The invariance of the parameters refers to the fact that the scale must work in the same way, regardless of the group being evaluated (Engelhard, 2013). That is, except for a linear transformation, the parameters of the people will be invariant to the sample of items used, and the parameters of the items will be invariant to the sample of people used for the calibration. The invariance of the parameters was called specific objectivity by Rasch (Prieto and Delgado, 2003).

A consequence of the assumption of invariance is the absence of differential item functioning (DIF), associated with groups of people formed by biological, social, or cultural variables that have the same level in the measured variable. For example, when measuring contextual information, males and females with the same level of spatial and temporal orientation should have the same probability of hitting an item. That is, the probability of a response must be conditioned only by the trait measured and not by other different characteristics associated with gender or culture (Pallant and Tennant, 2007). In sum, the presence of DIF represents a violation of the assumption of invariance and a threat to the validity of the measures.

Due to the small sample sizes in the present study, only the uniform DIF associated with gender has been analyzed. The uniform DIF occurs when one of the groups has a greater probability of obtaining hits across the measured variable (for example, males with low-, medium-, or high-memory levels are more likely to obtain a hit on an item than females in the same levels).

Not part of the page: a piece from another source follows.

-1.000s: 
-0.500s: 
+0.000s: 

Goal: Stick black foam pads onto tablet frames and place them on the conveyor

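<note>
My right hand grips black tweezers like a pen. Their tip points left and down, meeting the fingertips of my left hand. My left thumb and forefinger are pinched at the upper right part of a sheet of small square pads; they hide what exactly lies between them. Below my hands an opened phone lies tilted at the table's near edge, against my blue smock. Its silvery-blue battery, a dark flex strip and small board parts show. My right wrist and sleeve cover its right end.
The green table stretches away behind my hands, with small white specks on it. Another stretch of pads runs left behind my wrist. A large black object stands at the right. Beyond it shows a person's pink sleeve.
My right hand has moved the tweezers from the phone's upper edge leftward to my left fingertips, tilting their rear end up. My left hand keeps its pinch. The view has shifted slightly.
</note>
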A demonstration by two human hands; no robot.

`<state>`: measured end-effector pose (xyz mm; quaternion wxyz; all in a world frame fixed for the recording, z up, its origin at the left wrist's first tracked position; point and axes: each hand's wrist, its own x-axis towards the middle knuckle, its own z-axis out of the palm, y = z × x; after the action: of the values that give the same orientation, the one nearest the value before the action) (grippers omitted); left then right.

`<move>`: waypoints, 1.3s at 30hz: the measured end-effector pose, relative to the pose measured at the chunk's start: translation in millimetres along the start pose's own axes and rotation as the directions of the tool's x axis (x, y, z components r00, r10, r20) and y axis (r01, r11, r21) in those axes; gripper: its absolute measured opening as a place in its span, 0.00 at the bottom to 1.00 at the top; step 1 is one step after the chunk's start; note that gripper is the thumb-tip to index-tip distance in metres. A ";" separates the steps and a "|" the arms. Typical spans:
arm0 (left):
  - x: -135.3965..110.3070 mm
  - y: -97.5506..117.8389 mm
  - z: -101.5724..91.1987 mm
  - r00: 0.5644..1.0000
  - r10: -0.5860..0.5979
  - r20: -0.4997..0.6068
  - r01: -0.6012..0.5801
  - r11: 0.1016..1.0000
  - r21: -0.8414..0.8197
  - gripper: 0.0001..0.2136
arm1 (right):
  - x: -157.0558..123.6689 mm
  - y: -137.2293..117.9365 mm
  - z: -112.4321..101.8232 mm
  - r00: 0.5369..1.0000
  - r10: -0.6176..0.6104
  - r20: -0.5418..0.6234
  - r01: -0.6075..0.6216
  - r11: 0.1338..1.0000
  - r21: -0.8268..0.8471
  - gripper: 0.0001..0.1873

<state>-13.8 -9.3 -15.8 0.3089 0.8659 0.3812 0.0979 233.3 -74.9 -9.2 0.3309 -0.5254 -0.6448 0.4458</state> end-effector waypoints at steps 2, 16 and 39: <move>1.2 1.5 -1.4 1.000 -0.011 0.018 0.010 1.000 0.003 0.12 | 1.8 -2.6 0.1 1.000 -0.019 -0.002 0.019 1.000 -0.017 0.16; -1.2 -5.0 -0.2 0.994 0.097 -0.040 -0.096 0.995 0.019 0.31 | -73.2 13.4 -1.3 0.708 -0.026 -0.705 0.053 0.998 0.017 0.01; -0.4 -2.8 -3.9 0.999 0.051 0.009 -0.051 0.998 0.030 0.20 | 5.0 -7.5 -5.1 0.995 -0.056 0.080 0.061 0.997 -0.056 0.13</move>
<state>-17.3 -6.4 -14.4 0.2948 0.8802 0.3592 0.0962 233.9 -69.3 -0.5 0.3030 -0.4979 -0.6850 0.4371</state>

To detect the presence of uniform DIF, the difference between the difficulty parameters of each item between the focus group and the comparison group is calculated, calibrating the test for the entire sample. The DIF must be taken into consideration when the difference is greater than 0.64 logit and if it is statistically significant (Linacre, 2019). Welch’s t with Bonferroni’s correction is used as a contrast statistic: The difference is significant if the probability is less than 0.05/number of contrasts (Prieto and Nieto, 2014).

Residual means (differences between observed and expected values) are used to assess the fit of the data to the above-mentioned model requirements: outfit (the unweighted mean of the squares of the standardized residuals) and infit (the weighted mean with the variance of the squares of the standardized residuals). According to Linacre (2019), the infit and outfit values equivalent to the unit indicate a perfect fit; those higher than 2.0 indicate a severe misfit that invalidates the measure and the values that range between 1.5 and 2.0 represent a moderate misfit that does not have serious consequences for the validity of the measures.

Apart from the fit statistics, the principal component analysis of the residuals is usually used to test the one-dimensionality of the measures. The data are considered to be fundamentally one dimensional if the Rasch dimension explains more than 20% of the variance of the data (Reckase, 1979), and if, after controlling for this dimension, no significant patterns appear in the residuals. It is considered that there is no relevant secondary dimension when the eigenvalue of the first component of the residuals is less than 3 (Chou and Wang, 2010; Linacre, 2019).

Local independence is a requirement of the model; the violation of which can be assessed through dependence of the responses. Response dependency occurs when the items are linked in such a way that the response to one item determines the response to another item. Therefore, the probability of the response does not basically depend on the difference between the person and the item in the dimension extracted by the model. The local dependency of the items can be derived from the redundancy of the content that increases the homogeneity and spuriously inflates the reliability indicators such as internal consistency (for example, Cronbach’s alpha coefficient).

From the matrix of correlations between the residuals, it is possible to identify the item pairs with local dependence (LD). Yen (1984) proposed a LD statistic called Q₃, which is the correlation between the residuals of item pairs. In the present study, similarly to Christensen et al. (2017) criterion, item pairs with a Q₃ value greater than 0.20 were considered to show local dependence. If there is a violation of the local independence requirement, some of the dependent items may have to be removed.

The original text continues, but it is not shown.